В официальной иерархии советских писателей место Цветаевой было очень скромным. Слава и большие деньги были у совсем других авторов. У писателей-орденоносцев вроде Петра Павленко, Всеволода Вишневского, Николая Погодина, Валентина Катаева. Марина Цветаева ещё до возвращения на родину попала на страницы Большой советской энциклопедии. Там её называли «представительницей деклассированной богемы», которая «культивирует романтические темы любви, преданности, героизма и особенно тему поэта как существа, стоящего неизмеримо выше остальных людей». Хуже того, Цветаева «дошла до воспевания семьи Романовых, а её манера стихосложения выродилась в голый ритмический формализм».
Впрочем, обвинение в «формализме» не было столь уж убийственным. В этом самом формализме обвиняли великих музыкантов, Сергея Прокофьева и Дмитрия Шостаковича. Однако оба получали и ордена, и Сталинские премии (Шостакович получит её одним из первых).
В 1940-м у Цветаевой даже появилась надежда напечатать в советском издательстве сборник стихотворений. Это была бы не только моральная, но и материальная поддержка. В наши дни поэты в большинстве своём печатаются за свой счёт. Публикация в Гослитиздате означала гарантированный гонорар в несколько тысяч рублей.
В том же 1940 году в Ленинграде, в издательстве «Советский писатель», вышел сборник «идеологически вредных, религиозно-мистических стихов Ахматовой» «Из шести книг». Его даже хотели выдвинуть на Сталинскую премию, но потом изъяли из продажи. И всё-таки сборник появился. Мог бы появиться и сборник Цветаевой (он уже был составлен и лежал в издательстве), если бы не внутренняя рецензия критика Корнелия Зелинского.
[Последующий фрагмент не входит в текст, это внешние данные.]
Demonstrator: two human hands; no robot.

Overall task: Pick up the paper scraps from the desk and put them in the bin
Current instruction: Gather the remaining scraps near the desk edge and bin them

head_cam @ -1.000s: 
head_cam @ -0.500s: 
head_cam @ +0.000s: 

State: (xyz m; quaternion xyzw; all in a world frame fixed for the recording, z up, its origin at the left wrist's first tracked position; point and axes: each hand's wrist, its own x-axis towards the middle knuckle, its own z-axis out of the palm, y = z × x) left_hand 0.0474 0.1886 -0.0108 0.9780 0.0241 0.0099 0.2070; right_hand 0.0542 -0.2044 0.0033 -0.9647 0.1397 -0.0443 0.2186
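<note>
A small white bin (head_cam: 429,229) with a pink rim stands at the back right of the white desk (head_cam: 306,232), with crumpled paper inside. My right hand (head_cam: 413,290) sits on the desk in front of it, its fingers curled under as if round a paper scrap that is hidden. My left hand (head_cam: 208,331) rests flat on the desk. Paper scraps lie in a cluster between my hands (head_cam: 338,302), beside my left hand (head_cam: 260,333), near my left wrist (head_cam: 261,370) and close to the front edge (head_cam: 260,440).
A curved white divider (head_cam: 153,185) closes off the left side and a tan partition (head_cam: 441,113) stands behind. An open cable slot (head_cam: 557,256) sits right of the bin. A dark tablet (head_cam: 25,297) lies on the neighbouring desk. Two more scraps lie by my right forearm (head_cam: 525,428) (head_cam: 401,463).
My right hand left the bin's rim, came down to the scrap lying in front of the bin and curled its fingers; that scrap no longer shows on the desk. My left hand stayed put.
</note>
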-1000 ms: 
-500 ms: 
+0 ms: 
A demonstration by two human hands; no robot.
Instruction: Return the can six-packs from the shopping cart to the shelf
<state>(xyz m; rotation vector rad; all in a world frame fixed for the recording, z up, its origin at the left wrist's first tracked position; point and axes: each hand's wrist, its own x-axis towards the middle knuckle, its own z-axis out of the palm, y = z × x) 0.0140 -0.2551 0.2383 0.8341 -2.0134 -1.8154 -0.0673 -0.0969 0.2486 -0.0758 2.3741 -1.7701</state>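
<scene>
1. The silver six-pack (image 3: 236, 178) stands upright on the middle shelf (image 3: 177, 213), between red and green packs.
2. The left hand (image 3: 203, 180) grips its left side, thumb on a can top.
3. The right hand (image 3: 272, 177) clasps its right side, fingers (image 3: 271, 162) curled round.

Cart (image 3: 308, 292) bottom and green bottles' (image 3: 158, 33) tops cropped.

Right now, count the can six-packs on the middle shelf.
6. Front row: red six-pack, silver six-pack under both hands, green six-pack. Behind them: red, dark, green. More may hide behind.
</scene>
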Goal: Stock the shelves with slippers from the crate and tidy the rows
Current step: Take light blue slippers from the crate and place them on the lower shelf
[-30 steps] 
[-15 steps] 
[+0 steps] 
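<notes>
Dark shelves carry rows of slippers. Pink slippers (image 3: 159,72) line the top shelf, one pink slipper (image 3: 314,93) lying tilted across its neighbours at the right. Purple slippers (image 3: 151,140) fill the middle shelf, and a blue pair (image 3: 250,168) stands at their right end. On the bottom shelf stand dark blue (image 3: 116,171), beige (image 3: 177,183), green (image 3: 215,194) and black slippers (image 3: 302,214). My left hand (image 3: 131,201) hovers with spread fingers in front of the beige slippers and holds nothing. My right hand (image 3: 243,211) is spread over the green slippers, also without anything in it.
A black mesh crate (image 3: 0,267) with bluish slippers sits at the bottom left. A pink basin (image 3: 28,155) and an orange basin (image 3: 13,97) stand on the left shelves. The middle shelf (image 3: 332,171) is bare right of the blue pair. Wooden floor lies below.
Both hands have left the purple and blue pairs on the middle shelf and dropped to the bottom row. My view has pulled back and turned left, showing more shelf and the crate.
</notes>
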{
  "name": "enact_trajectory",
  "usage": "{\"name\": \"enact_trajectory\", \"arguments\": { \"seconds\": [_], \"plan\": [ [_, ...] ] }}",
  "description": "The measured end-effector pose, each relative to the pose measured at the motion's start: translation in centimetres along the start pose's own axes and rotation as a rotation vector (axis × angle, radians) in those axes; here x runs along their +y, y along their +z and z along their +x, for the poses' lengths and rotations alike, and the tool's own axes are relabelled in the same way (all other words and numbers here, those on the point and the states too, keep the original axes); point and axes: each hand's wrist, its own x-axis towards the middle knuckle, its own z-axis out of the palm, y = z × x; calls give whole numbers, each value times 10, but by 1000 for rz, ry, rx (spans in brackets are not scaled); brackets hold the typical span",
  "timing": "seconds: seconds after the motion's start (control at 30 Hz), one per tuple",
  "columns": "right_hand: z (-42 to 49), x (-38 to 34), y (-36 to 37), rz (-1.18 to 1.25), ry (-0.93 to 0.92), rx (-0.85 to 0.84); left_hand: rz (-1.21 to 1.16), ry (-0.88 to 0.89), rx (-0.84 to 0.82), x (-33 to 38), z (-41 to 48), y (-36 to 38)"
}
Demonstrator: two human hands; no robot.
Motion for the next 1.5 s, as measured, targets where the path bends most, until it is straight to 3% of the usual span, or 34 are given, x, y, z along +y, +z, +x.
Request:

«Истинная трагедия Марины Цветаевой заключается в том, что, обладая даром стихосложения, она в то же время не имеет что сказать людям. Поэзия Марины Цветаевой потому и негуманистична и лишена подлинно человеческого содержания. И потому ей приходится, утоляя видимо стихотворческую потребность, громоздить сложные, зашифрованные стихотворные конструкции, внутри которых – пустота, бессодержательность», – писал критик.
«О, сволочь: З<елин>ский!» – записала Цветаева.
Зелинский свою рецензию охотно цитировал студентам, но реакция оказалась неожиданной. Критик встретил не поддержку, а осуждение. Молодые советские поэты «не были согласны с этой рецензией и очень хвалили мамины стихи», – с удивлением записывал в дневнике Мур. И не только молодые. «Она была на очень высоком счету в интел<лигентном> обществе и среди понимающих, входила в моду…», – вспоминал Борис Пастернак. По его словам, «стало очень лестно числиться её лучшим другом». Друзья приглашали её в ресторан гостиницы «Националь». Цветаева, мать и жена арестованных «врагов народа», не стала изгоем в советской литературной жизни. Находились, конечно, трусы, которые боялись с ней общаться, но были и поклонники, ценители.
Осень 1940-го, зима 1940–1941-го, весна 1941-го – время относительного благополучия. Жизнь как будто наладилась. Мур блистал в школе. Его принимали за сына большого начальника, «крупного ответственного работника». Ираклий Андроников восхищался цветаевским переводом поэмы Важа Пшавелы «Раненый барс», говорил, что это «потрясающе, всё перевёртывает». Цветаева с гордостью писала, что её переводы читают по радио. В начале 1941-го Цветаеву «проведут» в «группком» и в профсоюз Гослитиздата. Не Союз писателей, конечно, но всё же маленькая ступень наверх. Если бы не будущая война, не страх перед бомбёжками, не гибельная эвакуация, жизнь и судьба Марины Цветаевой могли быть иными.